◆ **ACTION ITEM**
Which lines of the listing hold the string "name"? Show each of them.

◆ **INFORMATION SUPPLIED**
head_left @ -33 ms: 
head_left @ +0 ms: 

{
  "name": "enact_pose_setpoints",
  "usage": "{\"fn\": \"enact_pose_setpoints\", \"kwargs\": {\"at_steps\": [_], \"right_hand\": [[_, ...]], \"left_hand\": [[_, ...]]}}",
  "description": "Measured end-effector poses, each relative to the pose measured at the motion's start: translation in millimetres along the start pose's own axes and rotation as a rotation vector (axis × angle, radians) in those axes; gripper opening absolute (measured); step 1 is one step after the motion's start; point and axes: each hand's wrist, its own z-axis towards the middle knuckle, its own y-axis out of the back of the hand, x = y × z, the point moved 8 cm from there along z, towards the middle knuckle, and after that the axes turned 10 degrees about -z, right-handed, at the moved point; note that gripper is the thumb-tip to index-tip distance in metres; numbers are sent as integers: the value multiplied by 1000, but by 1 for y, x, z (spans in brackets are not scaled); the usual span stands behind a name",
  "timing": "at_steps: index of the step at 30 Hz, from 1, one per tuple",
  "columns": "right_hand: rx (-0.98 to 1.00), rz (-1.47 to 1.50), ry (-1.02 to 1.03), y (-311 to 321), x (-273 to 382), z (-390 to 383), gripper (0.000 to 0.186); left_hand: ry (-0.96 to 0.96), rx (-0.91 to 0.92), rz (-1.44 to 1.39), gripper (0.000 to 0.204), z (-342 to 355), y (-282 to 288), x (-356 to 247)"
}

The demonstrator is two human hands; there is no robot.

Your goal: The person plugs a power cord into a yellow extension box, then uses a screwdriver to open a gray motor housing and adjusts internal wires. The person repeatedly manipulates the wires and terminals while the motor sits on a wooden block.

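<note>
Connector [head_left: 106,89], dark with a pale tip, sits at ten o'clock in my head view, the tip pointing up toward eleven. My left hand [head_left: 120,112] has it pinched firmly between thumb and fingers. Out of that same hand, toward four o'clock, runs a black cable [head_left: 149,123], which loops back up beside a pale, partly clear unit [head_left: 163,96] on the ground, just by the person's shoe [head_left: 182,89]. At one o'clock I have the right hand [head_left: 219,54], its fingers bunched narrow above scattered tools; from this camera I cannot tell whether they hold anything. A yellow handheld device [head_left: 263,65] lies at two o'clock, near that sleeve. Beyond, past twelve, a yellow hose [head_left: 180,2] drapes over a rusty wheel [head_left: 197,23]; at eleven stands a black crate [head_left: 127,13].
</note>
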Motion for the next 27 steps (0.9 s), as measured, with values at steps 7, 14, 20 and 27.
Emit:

◆ **SOLUTION FOR THIS EXERCISE**
  "name": "enact_pose_setpoints",
  "description": "Measured end-effector poses, each relative to the pose measured at the motion's start: translation in millimetres along the start pose's own axes and rotation as a rotation vector (axis × angle, radians) in those axes; gripper opening absolute (measured); step 1 is one step after the motion's start; point and axes: each hand's wrist, its own z-axis towards the middle knuckle, its own y-axis out of the back of the hand, x = y × z, the point moved 8 cm from there along z, towards the middle knuckle, and after that the axes turned 10 degrees about -z, right-handed, at the moved point; note that gripper is the thumb-tip to index-tip distance in metres; numbers are sent as integers: the value multiplied by 1000, but by 1 for y, x, z (spans in brackets are not scaled); the usual span stands behind a name",

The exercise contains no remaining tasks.